Pygmy resonances: what's in a name?

TL;DR

This paper investigates the properties of pygmy and soft E1 resonances in neutron-rich nuclei, especially in halo nucleus $^{11}$Li, using QRPA calculations to understand their collective nature and relation to neutron skin oscillations.

Contribution

It provides a detailed QRPA analysis of dipole response functions in neutron-rich nuclei, highlighting the collective nature of soft E1 modes and their connection to neutron skin oscillations.

Findings

Identification of a low-lying soft E1 resonance at 0.75 MeV in $^{11}$Li

The soft mode involves surface neutron skin oscillation

Comparison of soft E1 modes in halo and heavy stable nuclei

Abstract

The centroid, width and percentage of energy weighted sum rule of dipole resonances can be strongly affected by dynamical fluctuations and static deformations of the nuclear surface, deformations and fluctuations which, in turn, depend on pairing, and thus on Cooper pairs.
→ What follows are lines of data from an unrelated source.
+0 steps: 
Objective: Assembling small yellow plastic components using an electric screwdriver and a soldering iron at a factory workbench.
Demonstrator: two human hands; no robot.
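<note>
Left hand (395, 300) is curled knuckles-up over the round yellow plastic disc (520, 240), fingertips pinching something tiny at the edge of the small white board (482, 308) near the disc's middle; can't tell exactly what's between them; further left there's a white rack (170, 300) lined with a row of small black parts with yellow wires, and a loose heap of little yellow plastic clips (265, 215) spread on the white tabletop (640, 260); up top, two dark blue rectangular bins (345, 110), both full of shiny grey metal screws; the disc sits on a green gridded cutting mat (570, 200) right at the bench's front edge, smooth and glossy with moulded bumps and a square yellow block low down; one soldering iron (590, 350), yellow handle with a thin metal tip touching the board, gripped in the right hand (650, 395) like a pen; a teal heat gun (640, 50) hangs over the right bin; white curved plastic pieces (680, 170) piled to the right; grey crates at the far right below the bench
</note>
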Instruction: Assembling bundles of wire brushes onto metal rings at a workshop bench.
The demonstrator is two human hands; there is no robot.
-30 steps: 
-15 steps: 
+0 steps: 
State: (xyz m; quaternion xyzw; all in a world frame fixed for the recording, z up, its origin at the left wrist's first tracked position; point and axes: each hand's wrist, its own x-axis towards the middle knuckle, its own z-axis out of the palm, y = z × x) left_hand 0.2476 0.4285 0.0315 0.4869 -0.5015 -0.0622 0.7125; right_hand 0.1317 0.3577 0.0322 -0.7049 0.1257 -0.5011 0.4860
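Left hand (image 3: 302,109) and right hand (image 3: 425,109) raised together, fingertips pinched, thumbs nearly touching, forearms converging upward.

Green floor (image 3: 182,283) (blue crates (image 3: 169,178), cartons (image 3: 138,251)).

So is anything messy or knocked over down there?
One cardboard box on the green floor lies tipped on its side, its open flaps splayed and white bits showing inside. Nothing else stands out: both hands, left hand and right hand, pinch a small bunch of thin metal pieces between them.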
Because of angular momentum conservation, such insight is restricted, to lowest order, to deformations of quadrupole and monopole type. The latter being closely connected with the neutron (excess) skin and thus with soft dipole modes. From the values $(N-Z)/A \approx 0.18$, 0.21, and 0.45 for the nuclei $^{122}$Sn, $^{208}$Pb, and $^{11}$Li, it is expected that the latter system, which is weakly bound by pairing effects (spatially extended single Cooper pair and odd proton acting as spectator), constitutes an attractive laboratory to study the properties of soft $E1$--modes and thus of isospin nuclear deformation. From the calculation of the full dipole response function in QRPA, discretizing the continuum in a spherical box of radius of 40 fm, one finds a GDR with centroid $E_x \approx 24$ MeV, width $\Gamma \approx$ 11 MeV and carrying 90\% of the EWSR, and a low--lying collective resonance characterized by $E_X = 0.75$ MeV, $\Gamma = 0.5$ MeV and $6.2\%$ EWSR The wave function of the latter resonance is built out of about fifteen components (both protons and neutrons), typical of a collective mode. The transition densities indicate this soft $E1$--mode to be generated by surface density oscillation of the neutron skin ($\Delta r_{np} \approx 1.71$ fm) relative to an approximately isospin--saturated core. Through a detailed study of the full dipole response of $^{11}$Li we will draw a comparison between the soft $E1$--mode of this halo nucleus and the PDR of heavy stable nuclei, pointing to the physical similarities and also to the basic differences.